Mickey Davis came walking into the shop a little early. He glanced at Kevin by the workbench and said, "I'm glad I live close by. It's nasty out there. The wind is picking up."

He began peeling off his parka and noticed the cat sitting on the bench licking his chops and squinching his eyes at him. Cat had just polished off some of Kevin and Sean's breakfast leftovers.

"Where'd he come from?"

"He came wandering by last night and asked for help. He was about starved to death," Kevin said. 

"He wouldn't last long out there today," Mickey said. "Better keep him in here where it's warm."

He walked over to the cat and scratched his head. "You got a warm place now. Better stay here, if you know what's good for you. Maybe you can catch those mice that's been eatin' my spare gaskets."

Kevin breathed an unconscious sigh of relief, and said, "He's been somebody's house cat. I got him a litter box and he went right to it. No problem." 

"He needs a name. How 'bout Tigger? My kids always liked that cartoon show."

Kevin said, "I bet he'll come to eat no matter what you call him."

MIckey said, "We got some tire chains for the service trucks, but a couple of 'em are busted up. We need to get 'em patched up and on them trucks ASAP. The calls will be comin' in pretty soon, looks like, so we better have the trucks ready." 

Inspecting the chains showed some broken links and one missing. Kevin asked, "Is there a welder around here?"

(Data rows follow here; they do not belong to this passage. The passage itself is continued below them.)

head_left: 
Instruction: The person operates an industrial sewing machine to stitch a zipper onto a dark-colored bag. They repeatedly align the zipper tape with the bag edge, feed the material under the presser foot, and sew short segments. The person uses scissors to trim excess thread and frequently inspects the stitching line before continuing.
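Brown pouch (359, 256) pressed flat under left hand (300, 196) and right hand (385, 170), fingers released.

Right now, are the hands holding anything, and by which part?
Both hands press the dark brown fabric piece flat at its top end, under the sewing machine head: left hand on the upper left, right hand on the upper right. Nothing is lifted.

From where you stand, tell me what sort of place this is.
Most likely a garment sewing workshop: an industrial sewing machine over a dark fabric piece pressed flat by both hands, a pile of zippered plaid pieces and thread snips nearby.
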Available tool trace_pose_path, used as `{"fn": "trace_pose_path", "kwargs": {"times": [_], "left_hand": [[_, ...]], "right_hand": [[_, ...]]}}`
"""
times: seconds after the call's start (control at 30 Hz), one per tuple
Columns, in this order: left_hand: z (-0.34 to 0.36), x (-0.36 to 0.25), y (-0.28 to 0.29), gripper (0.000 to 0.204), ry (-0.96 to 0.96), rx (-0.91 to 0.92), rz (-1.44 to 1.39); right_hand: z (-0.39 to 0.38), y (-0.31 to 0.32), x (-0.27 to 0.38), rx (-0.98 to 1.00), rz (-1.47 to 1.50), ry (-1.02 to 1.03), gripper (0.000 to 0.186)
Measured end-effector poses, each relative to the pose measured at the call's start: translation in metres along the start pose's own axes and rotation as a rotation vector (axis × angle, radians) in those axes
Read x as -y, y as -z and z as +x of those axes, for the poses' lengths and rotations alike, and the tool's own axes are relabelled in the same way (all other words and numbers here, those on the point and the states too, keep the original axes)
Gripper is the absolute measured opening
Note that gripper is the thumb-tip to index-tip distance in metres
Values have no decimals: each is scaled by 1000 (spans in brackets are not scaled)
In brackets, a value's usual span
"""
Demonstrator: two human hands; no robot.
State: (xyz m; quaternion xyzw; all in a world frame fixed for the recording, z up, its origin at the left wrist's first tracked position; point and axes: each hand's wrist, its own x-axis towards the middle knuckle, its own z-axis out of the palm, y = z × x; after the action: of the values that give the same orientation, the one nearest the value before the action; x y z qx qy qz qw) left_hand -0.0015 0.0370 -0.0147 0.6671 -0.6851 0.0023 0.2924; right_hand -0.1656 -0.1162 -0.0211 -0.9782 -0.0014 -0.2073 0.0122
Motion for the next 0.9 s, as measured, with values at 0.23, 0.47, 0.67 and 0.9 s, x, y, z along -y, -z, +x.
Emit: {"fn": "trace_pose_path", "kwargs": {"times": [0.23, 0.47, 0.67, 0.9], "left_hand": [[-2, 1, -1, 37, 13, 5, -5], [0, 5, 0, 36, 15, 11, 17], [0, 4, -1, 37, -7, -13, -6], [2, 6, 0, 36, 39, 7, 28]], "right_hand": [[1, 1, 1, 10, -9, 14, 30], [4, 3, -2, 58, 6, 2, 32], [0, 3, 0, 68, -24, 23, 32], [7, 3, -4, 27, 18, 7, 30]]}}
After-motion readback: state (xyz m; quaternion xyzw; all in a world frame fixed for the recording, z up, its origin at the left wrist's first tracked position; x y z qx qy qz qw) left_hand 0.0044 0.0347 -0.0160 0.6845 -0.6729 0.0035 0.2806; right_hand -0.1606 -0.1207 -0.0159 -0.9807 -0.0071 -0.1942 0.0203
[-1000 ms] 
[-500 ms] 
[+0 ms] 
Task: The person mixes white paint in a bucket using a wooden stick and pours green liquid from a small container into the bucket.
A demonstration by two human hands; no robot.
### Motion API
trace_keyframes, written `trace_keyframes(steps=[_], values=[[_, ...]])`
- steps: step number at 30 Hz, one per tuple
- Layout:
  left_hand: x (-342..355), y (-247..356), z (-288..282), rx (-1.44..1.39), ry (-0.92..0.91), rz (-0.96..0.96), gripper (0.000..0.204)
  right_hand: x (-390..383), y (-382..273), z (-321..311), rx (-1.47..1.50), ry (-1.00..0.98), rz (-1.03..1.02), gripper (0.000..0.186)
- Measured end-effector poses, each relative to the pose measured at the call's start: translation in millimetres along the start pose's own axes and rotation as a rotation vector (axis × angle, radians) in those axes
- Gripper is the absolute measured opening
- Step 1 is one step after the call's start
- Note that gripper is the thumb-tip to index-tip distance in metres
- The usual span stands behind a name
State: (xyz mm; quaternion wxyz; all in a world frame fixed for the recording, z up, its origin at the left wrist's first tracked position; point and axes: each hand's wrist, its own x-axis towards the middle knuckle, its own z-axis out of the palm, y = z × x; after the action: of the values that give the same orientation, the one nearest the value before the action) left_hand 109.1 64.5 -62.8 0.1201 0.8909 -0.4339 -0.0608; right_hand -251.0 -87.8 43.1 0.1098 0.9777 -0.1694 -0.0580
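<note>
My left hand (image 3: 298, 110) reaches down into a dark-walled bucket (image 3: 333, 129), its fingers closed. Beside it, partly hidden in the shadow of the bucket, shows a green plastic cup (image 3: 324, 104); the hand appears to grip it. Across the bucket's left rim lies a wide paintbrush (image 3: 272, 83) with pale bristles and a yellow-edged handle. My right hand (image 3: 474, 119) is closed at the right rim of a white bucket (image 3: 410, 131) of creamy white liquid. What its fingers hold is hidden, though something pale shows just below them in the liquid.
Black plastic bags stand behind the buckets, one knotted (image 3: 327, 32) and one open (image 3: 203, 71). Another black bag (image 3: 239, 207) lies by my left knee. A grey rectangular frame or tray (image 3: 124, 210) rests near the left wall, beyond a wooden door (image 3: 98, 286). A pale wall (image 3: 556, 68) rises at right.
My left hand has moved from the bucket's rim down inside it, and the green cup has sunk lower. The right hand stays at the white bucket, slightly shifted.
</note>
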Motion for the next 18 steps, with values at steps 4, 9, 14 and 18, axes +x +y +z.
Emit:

"Yeah. Got a MIG back there behind the lift," Mickey said and hooked a thumb over his shoulder in the general direction. 

A few minutes later Kevin had the broken links welded and they carried the heavy tire chains outside as the other two linemen came trudging in to work on foot. 

Mickey yelled at them, "Where ya been? We got chains ready for your trucks already and here you come stragglin' in late!"

"We don't live as close as you do," one said. 

The other one said, "Yeah, an' you just got the trucks ready anyhow. No point in gettin' here too early." 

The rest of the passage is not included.